* [Work instructions]: Below are the records. Retype exactly the lines between the lines holding "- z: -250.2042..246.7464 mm" and "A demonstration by", inclusive.

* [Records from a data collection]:
* * *
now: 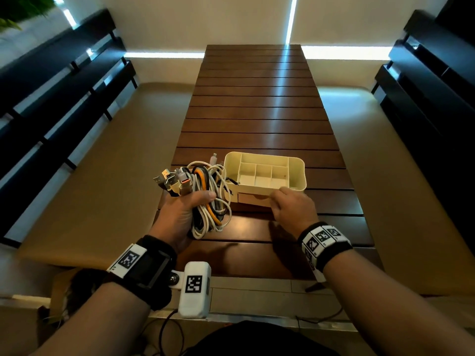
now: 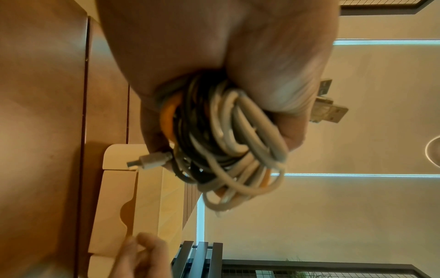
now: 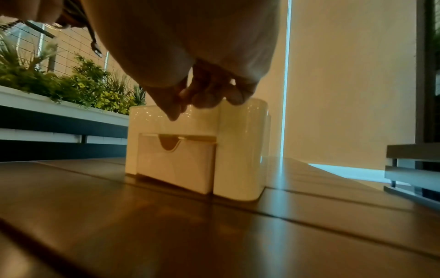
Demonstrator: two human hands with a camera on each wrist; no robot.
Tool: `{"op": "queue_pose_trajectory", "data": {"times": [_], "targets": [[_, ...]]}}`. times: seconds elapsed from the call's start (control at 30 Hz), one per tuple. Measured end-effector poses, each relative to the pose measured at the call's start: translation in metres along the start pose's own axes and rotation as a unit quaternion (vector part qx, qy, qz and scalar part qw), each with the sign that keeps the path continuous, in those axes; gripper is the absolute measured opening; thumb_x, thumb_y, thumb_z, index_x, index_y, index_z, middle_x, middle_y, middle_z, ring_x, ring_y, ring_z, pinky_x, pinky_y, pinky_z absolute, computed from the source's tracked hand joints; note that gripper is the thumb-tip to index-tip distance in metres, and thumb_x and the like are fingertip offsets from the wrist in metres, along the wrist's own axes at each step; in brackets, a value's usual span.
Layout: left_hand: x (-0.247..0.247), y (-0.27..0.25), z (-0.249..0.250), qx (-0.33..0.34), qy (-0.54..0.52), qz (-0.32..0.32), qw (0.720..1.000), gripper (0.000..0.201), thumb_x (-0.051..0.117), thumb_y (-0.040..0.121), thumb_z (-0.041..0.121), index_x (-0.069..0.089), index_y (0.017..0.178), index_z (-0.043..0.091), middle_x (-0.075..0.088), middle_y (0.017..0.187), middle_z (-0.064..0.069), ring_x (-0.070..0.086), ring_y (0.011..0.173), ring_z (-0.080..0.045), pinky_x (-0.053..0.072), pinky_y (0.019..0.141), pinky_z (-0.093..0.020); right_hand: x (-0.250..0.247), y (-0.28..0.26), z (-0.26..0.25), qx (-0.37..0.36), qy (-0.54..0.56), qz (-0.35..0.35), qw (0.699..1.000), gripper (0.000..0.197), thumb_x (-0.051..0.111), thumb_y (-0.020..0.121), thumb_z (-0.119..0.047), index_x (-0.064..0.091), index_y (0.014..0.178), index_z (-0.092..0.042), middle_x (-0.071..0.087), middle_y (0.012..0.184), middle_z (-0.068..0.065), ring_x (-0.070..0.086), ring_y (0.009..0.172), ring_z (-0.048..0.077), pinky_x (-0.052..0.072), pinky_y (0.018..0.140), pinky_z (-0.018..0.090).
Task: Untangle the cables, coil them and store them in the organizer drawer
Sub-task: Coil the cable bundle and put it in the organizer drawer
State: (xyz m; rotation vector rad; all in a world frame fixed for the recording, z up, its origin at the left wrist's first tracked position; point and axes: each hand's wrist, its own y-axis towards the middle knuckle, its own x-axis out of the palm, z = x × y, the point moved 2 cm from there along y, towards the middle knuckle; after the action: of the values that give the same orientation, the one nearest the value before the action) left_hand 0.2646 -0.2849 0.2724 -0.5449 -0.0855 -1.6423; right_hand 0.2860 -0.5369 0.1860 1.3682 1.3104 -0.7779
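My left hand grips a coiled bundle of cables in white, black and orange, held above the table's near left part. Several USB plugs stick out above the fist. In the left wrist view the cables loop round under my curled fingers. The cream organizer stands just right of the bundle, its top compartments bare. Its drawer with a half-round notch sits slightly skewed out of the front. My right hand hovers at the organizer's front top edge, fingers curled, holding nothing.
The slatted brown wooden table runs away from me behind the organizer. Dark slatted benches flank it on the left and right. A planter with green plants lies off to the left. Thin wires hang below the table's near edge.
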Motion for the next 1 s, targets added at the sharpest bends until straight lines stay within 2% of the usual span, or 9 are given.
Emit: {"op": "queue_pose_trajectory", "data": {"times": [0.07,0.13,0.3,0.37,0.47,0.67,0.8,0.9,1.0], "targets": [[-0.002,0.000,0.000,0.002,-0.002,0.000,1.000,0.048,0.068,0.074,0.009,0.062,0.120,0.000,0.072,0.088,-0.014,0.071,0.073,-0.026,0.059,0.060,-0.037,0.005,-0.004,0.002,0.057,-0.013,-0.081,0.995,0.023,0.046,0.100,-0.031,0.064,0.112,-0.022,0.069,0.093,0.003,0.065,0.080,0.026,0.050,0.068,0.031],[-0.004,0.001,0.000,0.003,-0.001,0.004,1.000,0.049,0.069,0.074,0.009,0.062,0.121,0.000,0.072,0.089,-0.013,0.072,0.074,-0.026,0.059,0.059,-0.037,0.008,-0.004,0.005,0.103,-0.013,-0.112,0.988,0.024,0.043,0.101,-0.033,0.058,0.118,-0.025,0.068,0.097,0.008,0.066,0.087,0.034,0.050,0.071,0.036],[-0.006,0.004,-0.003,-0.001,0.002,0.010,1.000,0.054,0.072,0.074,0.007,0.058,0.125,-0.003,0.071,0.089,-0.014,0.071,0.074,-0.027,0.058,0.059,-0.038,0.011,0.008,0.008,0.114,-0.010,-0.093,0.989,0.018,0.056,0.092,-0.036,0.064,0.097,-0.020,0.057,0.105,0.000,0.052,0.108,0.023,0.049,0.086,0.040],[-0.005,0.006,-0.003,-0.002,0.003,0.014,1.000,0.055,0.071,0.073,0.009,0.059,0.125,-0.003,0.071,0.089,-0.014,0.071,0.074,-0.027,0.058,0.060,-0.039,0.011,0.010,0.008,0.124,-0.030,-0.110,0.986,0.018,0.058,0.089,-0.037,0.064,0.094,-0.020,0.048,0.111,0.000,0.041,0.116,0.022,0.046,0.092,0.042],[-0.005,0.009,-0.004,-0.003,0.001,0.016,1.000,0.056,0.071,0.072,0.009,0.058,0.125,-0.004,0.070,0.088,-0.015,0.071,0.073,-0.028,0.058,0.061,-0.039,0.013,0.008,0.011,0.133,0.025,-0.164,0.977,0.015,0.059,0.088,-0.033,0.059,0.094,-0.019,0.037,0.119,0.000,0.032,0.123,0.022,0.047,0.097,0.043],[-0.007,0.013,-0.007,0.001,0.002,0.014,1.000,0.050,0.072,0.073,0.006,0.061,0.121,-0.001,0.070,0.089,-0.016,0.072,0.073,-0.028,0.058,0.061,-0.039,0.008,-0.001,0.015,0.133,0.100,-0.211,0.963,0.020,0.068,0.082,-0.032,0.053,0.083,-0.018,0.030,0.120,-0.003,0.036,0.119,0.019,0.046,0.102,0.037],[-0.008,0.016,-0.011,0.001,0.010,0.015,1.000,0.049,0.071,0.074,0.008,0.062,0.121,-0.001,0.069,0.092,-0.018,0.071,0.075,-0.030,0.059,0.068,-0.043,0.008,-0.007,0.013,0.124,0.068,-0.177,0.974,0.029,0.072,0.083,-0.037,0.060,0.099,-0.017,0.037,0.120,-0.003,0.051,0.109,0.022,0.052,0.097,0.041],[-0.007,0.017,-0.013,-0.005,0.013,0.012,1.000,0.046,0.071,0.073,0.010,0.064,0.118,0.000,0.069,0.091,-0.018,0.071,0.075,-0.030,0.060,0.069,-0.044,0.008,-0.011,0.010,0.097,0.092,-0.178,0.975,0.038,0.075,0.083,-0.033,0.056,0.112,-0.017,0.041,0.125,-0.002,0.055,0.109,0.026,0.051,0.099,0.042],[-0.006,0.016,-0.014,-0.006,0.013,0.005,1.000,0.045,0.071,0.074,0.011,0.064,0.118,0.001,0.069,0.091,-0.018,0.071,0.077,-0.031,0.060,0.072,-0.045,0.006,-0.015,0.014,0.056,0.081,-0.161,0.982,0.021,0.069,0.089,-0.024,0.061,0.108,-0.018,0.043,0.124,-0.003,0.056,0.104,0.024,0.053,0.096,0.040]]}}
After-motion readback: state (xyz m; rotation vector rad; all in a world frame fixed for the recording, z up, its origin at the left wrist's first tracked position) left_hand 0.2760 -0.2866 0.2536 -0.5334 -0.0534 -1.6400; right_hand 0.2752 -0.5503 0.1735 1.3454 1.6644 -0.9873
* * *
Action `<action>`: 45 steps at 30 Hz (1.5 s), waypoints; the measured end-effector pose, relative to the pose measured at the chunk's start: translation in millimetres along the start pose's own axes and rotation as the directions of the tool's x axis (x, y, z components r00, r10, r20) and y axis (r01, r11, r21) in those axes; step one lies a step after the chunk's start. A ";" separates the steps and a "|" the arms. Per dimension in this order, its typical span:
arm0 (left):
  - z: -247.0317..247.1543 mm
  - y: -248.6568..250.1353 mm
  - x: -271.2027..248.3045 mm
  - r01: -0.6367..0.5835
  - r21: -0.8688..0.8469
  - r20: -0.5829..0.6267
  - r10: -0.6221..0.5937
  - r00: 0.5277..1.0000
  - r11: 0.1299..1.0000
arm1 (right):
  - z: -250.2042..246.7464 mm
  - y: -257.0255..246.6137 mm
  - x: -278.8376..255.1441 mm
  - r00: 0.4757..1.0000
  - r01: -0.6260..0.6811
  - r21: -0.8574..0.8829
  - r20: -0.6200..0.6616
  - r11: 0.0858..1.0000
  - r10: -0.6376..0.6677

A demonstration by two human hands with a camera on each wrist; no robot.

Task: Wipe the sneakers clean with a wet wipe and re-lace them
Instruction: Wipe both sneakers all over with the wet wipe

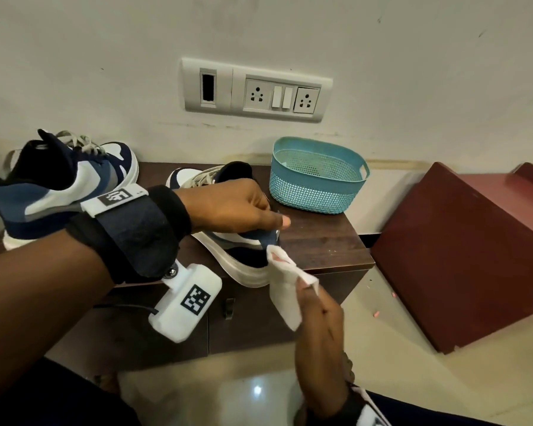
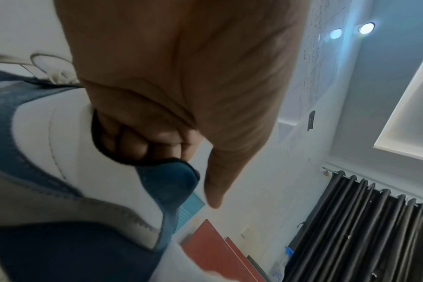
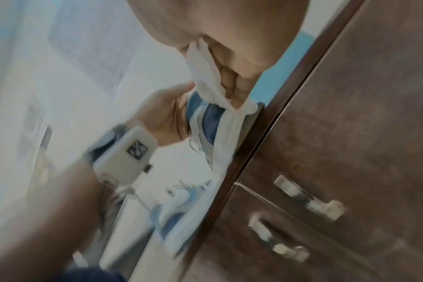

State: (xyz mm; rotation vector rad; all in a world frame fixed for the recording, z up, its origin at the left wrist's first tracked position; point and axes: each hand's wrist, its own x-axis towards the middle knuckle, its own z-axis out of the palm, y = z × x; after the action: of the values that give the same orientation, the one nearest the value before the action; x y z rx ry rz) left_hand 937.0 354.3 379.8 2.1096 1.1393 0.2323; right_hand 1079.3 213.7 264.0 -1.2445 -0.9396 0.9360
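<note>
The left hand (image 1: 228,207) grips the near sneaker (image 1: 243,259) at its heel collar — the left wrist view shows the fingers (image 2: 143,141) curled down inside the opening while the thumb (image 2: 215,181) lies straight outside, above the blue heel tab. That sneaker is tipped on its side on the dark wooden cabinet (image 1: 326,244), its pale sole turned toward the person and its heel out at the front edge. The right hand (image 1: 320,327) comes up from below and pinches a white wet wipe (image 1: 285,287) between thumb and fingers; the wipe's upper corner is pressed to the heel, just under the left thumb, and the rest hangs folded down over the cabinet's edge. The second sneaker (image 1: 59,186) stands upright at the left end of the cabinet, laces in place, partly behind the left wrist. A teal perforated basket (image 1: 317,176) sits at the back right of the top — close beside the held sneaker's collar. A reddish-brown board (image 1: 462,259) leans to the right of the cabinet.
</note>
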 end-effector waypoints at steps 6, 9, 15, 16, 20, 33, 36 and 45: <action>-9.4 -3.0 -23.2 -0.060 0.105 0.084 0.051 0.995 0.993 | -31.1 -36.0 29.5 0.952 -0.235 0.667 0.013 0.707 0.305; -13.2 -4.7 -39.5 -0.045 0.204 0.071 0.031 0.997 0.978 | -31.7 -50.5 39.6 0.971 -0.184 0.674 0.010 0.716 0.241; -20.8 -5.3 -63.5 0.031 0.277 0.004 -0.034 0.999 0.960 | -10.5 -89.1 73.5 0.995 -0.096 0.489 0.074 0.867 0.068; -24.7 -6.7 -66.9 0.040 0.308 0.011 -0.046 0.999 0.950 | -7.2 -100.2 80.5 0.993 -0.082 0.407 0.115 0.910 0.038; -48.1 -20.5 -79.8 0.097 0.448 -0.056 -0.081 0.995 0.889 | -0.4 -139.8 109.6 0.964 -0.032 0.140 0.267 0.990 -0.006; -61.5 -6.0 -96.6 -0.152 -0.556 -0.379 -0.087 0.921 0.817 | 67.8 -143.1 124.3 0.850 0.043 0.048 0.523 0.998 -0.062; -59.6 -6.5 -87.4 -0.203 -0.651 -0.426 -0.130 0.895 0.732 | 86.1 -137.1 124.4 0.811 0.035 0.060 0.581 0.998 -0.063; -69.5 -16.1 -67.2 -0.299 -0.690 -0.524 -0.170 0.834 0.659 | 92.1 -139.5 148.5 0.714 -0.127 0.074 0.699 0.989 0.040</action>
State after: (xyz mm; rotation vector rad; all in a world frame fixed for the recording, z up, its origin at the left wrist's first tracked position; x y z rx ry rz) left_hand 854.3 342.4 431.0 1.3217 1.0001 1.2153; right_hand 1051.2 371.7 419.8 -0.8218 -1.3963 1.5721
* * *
* [Result for this task]:
  - z: -250.2042..246.7464 mm
  - y: -257.0255..246.6137 mm
  - x: -278.8376..255.1441 mm
  - r00: 0.4757..1.0000
  - r01: -0.6260..0.6811
  - r21: -0.8574..0.8829
  - r20: -0.6200..0.6616
  - r11: 0.0858..1.0000
  - r10: -0.6376..0.6677

A demonstration by two human hands with a camera on each wrist; no robot.

Nothing remains to be added to the output.